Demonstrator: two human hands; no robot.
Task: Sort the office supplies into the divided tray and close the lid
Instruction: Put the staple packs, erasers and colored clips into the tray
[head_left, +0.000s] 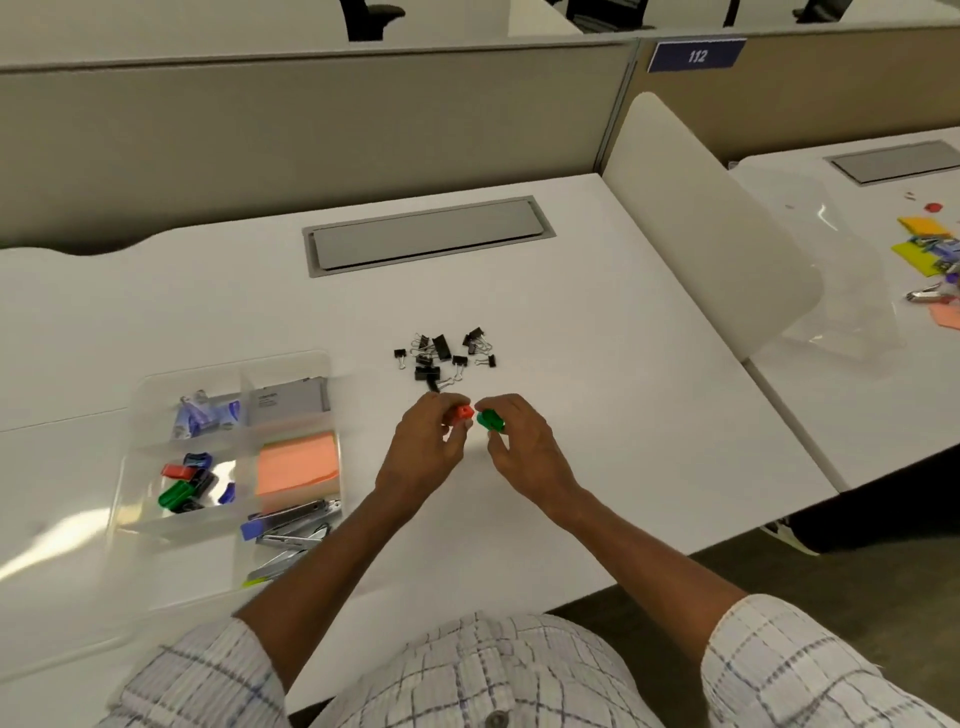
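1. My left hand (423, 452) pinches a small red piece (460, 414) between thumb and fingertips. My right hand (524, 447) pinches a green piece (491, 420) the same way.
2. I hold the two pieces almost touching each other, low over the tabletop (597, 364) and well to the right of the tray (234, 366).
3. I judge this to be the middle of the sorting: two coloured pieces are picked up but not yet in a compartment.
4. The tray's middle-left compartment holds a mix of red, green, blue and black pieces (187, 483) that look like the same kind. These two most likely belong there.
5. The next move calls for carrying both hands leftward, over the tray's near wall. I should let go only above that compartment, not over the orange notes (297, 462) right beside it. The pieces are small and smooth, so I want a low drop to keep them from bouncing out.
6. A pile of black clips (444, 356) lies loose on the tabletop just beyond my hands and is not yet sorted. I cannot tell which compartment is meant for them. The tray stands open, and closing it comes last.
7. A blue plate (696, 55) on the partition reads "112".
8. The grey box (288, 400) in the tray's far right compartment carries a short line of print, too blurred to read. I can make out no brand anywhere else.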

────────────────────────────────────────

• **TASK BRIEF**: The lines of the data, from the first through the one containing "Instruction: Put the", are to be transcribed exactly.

• **YOUR SOLUTION**:
Demonstrator: two human hands; no robot.
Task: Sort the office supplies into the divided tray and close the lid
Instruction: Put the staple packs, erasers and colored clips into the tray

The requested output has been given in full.